Yaşama tutunanlarıyla, eriyip yok olanlarıyla epey insan canına, yarım hayatlara mal olmuştur açlığa, ölüme yatmak bu topraklarda... Hapishanelerde, meydanlarda aslında hakkı olanı alabilmek için ödenen bedelin adı olmuştur Ölüm orucu!..
Türkiye’de ilk açlık grevini kim yapmıştı, bilir misiniz?.. Dünyanın en büyük şairlerinden biri, Nazım Hikmet!.. 1938’de “Harbiye ve Donanma davalarından” toplam 28 yıl 4 aya hapse mahkum edilen şair,12 yıllık hapis süresinin ardından, 1950 yılında kendisi adına yurtiçi ve dışında başlatılan özgürlük kampanyalarına destek vermek için açlık grevine başladı.. Ancak eylemine başladıktan kısa süre sonra seçimler yapıldı ve hükümetin kurulması gecikti. Yaptığı eyleme muhatap bulamayan Nazım , ölüm orucunu sonlandırmak zorunda kaldı!..
Pekii, Türkiye’nin 3’üncü Cumhurbaşkanı Celal Bayar’ın hem de cezaevinde 3 günlük açlık grevi yaptığını bilir misiniz?.. 27 Mayıs İhtilali’nde tutuklanıp, yargılanan ardından Kayseri Cezaevi’ne gönderilen Bayar 22 Mart 1963’de tahliye edilmiş ancak 6 gün sonra tekrar gözaltına alınarak aynı cezaevine gönderilmişti.
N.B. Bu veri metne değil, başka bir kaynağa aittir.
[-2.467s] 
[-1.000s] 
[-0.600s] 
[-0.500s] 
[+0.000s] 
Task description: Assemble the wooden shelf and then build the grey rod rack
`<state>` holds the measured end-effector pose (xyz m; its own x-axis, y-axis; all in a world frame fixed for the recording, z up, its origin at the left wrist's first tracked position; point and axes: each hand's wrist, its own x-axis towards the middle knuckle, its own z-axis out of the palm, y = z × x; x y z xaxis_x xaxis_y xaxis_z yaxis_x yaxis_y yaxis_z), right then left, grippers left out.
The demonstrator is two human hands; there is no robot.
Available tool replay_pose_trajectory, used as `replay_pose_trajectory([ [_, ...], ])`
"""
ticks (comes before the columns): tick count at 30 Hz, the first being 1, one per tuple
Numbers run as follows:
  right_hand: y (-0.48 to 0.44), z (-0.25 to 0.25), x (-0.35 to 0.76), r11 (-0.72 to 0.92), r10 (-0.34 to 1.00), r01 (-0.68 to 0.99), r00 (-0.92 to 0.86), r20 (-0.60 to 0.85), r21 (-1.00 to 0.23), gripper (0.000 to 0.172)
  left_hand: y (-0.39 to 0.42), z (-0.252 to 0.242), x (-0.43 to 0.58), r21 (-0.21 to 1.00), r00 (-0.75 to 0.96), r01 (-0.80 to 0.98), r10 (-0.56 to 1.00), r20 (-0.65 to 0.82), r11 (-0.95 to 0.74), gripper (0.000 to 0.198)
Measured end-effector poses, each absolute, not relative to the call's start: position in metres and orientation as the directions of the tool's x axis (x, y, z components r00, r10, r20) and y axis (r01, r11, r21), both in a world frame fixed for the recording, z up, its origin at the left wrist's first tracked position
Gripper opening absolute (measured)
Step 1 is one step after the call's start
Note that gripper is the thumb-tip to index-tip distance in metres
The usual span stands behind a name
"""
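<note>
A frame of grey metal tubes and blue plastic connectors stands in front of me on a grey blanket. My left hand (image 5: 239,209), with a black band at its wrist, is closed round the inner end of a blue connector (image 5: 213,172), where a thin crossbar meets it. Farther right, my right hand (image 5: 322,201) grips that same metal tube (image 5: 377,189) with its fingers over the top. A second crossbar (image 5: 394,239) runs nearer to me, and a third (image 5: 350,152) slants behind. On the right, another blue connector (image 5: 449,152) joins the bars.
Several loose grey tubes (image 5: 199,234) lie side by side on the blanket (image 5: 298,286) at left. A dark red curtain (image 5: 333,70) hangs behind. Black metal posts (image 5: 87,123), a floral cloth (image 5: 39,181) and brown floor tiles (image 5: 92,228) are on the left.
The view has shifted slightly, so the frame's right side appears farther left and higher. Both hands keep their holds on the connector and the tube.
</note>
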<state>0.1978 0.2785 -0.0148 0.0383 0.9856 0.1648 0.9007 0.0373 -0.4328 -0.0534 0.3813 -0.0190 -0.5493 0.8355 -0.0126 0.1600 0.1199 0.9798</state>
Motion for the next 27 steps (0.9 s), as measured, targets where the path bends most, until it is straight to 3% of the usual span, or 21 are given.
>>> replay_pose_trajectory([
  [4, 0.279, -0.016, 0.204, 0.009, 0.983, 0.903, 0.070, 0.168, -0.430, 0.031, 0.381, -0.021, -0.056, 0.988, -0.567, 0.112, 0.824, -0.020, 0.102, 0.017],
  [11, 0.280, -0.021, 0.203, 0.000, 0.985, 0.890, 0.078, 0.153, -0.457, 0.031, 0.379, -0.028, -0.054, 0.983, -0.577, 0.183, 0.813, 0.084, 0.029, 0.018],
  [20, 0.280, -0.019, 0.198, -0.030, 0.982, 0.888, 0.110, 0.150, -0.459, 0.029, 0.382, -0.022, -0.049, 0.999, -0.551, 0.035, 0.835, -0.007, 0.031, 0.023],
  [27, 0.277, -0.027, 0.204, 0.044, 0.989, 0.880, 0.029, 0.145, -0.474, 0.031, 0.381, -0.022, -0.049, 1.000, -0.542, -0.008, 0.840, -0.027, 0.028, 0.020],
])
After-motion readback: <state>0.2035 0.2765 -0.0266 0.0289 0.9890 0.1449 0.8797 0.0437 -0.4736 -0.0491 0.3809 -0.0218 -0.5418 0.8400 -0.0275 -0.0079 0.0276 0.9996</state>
Kurtuluş Savaşı’nın “Galip Hocası” bu durumu protesto etmek için 3 günlük açlık grevine yatmıştı...
Aradan uzun yıllar geçti... 12 Eylül darbesinden sonra açlık grevleri ve yüzlerce kişinin katıldığı ölüm orucu eylemleri patladı... 1982 yılında Diyarbakır Cezaevi’nde yaşanan baskı ve şiddetten bunalan mahkumlar ölüm orucuna başladı... 55 gün sonra ölen Kemal Pir, bu ülkede ölüm orucunda ölen ilk hayatını kaybeden mahkum olarak tarihe geçti!.. Aynı ay içinde üç mahkum daha ölüm orucunda yaşamını yitirecekti...
-Ölüm orucunda ölümün yolu açılmıştı bir kez, bir daha da kapanmayacaktı!..

İktidarın ölüm sessizliğiyle izlediği ölüm orucu!..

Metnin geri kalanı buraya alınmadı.